Si en algo la humanidad renuncia a la razón o a lo razonable o al raciocinio es en el tema de la lotería. Lo que debiera en verdad ser un reparto, el lote que te toca tras una justa división se ha convertido en una posibilidad, tanto más remota cuanto más divisible, porque lo que se reparte no es el objeto deseado sino la posibilidad de obtenerlo. Curiosamente, esa posibilidad, a veces remotísima, queda desproporcionadamente exagerada cuando se hace público al ganador como algo que podría haberle pasado a cualquiera.
Para eso, naturalmente, se necesita la publicidad y mantener unas falsísimas relaciones de proximidad que no funcionen al azar. Lo primero porque si los medios de comunicación no airearan clamorosamente el resultado o dijeran nada más : “Le ha tocado a Pepe Pérez” la sensación sería más bien de desaliento ante lo imposible; lo segundo porque uno tiende a creer en una linealidad que no existe en los sucesos aleatorios. Cuando alguien acierta todos los resultados menos uno tiende a decir que “casi” ha acertado sin pararse a pensar que hay más distancia en términos probabilísticos en acertar también el que falta que en haber acertado todos los otros. Del mismo modo uno tiende a creer en la contigüidad de un número con el anterior o el siguiente cuando en realidad son tan independientes como los colores o las bolas en los que se leen.
Naturalmente la política y las ideologías han aprovechado hasta lo increíble ese optimismo irrefrenable de las masas que incentivan la ilusión contra toda lógica y que dicen “¡Qué mala suerte!” cuando no les toca cuando saben bien que eso es lo normal y que es ese el opulento negocio de los que montan la lotería.
Yo, que jamás en mi vida he jugado a la lotería acostumbro a exasperar a mis próximos diciendo antes de su celebración que yo ya tengo cobrado el reintegro o preguntándoles después cuánto se han gastado para hacerme una idea de cuánto me he ahorrado.
Por supuesto que es inútil esfuerzo y, como bien saben los políticos, es la más auténtica fuente de satisfacción ciudadana en el sistema liberal que padecemos. La leyenda del ganador que triunfa desde cero es la base de una igualdad de oportunidades fantasmal e imposible porque transforma el hecho de que sólo puede triunfar uno entre muchos en un “cualquiera puede triunfar”.
Afortunadamente no somos así en lo desfavorable, por eso a nadie le va a impresionar el hecho cierto de que hay la misma probabilidad de que a uno le toque la primitiva de que le caiga un meteorito en un círculo de cien metros a su alrededor.
Yo ya he desistido de intentar razonar sobre el tema claro de que el mejor modo de ganar es no jugar.

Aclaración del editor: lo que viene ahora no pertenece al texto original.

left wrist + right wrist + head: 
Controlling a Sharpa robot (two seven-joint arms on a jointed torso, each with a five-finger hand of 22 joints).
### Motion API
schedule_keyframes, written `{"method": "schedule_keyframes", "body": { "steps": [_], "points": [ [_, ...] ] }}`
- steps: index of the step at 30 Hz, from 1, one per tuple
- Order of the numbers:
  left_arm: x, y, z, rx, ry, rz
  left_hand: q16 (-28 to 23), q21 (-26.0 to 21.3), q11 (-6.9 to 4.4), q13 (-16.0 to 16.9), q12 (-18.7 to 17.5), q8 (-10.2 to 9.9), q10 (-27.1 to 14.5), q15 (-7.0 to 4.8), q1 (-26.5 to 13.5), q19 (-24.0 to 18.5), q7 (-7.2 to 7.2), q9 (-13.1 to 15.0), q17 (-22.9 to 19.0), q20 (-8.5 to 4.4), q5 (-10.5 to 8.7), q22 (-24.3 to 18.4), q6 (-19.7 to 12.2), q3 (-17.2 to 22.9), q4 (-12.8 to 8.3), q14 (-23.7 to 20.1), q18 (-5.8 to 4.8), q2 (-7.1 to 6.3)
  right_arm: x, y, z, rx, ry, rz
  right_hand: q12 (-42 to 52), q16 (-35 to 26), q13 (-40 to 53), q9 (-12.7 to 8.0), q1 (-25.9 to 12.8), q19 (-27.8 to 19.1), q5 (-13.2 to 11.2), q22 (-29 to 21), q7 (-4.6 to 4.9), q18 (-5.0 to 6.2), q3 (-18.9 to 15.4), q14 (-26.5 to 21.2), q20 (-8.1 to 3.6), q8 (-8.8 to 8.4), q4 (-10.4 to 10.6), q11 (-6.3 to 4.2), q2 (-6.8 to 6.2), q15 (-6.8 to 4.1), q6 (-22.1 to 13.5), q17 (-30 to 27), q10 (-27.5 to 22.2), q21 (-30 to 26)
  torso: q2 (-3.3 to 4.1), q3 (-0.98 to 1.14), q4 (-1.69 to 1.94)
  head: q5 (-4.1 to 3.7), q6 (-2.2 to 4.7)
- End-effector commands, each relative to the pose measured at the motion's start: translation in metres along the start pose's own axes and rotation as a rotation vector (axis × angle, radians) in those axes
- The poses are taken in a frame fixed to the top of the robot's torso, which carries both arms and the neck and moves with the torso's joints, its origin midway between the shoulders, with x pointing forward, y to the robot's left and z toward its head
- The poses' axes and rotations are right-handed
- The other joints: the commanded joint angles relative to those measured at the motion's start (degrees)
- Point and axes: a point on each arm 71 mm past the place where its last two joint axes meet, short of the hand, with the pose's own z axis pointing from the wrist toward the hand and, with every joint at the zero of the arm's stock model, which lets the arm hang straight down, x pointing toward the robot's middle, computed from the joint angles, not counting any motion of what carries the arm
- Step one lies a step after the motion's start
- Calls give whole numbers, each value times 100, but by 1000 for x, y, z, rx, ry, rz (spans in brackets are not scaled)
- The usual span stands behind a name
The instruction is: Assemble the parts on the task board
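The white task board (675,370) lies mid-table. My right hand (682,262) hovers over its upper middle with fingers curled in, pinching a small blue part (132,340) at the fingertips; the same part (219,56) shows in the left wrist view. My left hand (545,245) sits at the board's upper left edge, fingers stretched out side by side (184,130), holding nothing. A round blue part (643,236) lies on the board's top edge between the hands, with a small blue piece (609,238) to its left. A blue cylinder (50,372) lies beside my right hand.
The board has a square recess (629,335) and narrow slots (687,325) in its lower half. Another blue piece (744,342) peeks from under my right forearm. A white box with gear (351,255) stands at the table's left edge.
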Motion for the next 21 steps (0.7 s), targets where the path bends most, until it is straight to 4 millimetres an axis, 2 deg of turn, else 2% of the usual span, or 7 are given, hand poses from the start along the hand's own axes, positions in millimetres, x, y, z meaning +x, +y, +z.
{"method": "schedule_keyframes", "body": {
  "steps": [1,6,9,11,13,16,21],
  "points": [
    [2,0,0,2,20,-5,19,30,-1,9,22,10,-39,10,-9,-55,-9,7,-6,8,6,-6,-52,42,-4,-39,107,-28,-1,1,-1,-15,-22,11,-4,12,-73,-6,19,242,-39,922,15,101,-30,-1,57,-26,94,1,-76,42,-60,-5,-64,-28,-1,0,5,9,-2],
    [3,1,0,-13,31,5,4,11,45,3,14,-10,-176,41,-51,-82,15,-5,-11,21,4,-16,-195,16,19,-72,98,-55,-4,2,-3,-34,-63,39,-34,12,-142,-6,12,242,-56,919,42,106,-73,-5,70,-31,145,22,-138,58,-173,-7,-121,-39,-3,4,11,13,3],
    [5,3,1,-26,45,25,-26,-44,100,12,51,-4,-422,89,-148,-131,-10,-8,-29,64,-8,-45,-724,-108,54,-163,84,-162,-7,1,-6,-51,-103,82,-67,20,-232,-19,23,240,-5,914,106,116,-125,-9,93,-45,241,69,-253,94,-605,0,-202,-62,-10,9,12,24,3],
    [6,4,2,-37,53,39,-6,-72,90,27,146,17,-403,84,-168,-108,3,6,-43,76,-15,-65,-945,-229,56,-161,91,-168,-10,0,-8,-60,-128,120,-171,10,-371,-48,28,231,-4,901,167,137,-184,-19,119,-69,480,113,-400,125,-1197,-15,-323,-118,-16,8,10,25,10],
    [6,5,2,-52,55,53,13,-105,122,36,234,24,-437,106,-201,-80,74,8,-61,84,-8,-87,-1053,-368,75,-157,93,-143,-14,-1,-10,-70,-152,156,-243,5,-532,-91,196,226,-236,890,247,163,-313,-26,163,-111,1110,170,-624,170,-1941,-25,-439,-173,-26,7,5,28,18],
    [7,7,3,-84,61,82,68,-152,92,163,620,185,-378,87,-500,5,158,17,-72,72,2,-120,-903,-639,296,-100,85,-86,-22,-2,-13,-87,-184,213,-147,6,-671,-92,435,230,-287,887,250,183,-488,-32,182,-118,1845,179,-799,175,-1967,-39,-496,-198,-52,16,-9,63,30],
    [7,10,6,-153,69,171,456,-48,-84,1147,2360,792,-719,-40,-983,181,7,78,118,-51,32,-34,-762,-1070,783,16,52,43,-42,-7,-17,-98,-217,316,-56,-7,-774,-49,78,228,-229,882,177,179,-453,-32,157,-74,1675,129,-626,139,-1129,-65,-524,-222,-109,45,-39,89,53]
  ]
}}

Y ni siquiera lo sacaría a colación sino fuera por la tendencia de los políticos a sustituir los derechos que la justicia y la Constitución nos otorgan, como la vivienda o el trabajo, por una lotería para todos sin tener en cuenta que en la realidad muchos son los llamados y pocos los escogidos.
Yo, desde luego, más quiero para mis hijos unos metros de vivienda segura que la probabilidad de que les toque un palacio en una lotería.